WORK TO COMPLETE. What lines in the data below mention the string "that"? Copy them out.

[EXERCISE MATERIAL]

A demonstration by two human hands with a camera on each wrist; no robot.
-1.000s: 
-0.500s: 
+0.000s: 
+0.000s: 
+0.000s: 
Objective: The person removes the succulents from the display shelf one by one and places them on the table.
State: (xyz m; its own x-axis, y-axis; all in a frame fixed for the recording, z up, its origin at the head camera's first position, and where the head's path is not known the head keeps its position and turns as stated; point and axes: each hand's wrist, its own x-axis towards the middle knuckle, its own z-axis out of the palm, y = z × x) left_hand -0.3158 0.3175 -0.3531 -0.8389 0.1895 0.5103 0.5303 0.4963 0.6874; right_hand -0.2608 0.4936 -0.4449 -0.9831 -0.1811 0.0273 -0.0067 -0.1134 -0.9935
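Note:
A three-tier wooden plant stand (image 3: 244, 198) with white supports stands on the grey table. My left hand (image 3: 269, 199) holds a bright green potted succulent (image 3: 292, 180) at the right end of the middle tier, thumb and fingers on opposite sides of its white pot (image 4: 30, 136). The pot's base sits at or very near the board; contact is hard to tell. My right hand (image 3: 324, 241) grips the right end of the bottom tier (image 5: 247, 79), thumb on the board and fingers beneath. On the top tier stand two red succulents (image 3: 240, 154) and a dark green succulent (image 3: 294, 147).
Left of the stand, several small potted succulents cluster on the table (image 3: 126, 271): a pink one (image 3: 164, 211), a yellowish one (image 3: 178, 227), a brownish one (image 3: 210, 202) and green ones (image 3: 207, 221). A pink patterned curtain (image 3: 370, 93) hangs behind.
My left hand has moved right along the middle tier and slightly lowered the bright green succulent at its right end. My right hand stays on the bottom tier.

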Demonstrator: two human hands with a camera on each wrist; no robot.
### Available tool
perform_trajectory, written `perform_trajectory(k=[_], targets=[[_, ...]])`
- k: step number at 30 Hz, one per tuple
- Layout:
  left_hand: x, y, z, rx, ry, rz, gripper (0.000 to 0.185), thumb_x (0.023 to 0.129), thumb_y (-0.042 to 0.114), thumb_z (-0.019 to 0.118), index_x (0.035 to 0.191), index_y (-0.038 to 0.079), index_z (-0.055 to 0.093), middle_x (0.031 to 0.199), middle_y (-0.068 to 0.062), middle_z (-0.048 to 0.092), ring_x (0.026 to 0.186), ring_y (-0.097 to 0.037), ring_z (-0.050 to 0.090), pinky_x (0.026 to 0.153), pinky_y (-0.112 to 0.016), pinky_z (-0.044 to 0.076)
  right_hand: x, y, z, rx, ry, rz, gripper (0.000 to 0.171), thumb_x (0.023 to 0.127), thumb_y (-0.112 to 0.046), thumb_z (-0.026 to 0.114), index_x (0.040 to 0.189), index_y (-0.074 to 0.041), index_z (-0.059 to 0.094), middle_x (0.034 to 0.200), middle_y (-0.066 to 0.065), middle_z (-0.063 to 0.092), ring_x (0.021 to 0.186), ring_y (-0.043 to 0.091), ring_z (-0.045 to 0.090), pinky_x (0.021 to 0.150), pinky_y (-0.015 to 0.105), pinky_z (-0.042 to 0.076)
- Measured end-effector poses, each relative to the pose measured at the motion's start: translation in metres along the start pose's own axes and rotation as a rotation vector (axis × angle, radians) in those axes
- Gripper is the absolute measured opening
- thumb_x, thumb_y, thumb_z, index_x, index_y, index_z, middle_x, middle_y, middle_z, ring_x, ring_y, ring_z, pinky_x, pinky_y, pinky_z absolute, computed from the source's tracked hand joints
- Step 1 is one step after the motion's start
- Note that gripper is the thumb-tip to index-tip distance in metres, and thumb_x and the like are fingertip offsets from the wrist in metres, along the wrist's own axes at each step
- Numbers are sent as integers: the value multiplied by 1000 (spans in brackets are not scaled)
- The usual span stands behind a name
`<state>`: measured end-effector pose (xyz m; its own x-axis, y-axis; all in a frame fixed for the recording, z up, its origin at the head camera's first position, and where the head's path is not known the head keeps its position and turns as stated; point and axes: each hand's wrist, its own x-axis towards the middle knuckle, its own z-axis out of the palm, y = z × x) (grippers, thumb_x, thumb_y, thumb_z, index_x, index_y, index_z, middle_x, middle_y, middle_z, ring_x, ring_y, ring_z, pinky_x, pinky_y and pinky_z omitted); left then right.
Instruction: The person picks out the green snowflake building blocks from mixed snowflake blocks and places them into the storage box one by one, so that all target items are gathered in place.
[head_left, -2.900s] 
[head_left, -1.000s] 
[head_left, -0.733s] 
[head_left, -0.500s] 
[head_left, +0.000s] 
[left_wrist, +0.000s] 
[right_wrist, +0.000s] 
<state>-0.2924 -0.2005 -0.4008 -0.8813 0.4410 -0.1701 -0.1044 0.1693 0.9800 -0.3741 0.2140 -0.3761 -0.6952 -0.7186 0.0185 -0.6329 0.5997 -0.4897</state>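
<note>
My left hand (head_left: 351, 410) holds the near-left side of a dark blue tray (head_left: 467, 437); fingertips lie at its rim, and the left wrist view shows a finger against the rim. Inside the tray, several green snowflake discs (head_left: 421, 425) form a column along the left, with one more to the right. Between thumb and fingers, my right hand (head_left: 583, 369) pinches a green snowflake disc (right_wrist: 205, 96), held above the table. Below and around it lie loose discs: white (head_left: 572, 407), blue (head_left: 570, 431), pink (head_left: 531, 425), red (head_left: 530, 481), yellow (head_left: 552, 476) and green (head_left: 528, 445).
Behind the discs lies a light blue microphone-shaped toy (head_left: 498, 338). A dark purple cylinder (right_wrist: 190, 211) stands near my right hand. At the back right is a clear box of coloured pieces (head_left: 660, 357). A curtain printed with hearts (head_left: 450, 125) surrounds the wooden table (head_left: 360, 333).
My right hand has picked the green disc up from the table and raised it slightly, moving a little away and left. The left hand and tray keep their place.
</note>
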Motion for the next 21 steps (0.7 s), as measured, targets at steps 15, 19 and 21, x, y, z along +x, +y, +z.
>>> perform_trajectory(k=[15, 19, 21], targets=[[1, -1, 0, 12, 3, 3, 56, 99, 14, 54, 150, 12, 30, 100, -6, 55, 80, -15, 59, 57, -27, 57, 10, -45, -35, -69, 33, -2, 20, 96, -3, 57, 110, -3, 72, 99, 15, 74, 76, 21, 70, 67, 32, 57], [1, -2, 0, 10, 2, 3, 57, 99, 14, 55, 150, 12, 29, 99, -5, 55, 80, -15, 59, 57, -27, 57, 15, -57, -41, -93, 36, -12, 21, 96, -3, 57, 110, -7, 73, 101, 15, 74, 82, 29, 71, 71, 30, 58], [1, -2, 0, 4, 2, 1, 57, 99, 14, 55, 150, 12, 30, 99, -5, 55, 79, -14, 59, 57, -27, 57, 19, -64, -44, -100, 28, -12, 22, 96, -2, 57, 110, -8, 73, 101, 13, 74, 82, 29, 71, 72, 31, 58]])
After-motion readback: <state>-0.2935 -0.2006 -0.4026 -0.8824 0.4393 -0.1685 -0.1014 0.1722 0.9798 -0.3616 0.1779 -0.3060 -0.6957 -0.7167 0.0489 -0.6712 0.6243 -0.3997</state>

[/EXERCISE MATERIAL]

ANSWER BOX.
- Note that gripper is the thumb-tip to index-tip distance in metres, and thumb_x and the like are fingertip offsets from the wrist in metres, along the wrist's own axes at each step
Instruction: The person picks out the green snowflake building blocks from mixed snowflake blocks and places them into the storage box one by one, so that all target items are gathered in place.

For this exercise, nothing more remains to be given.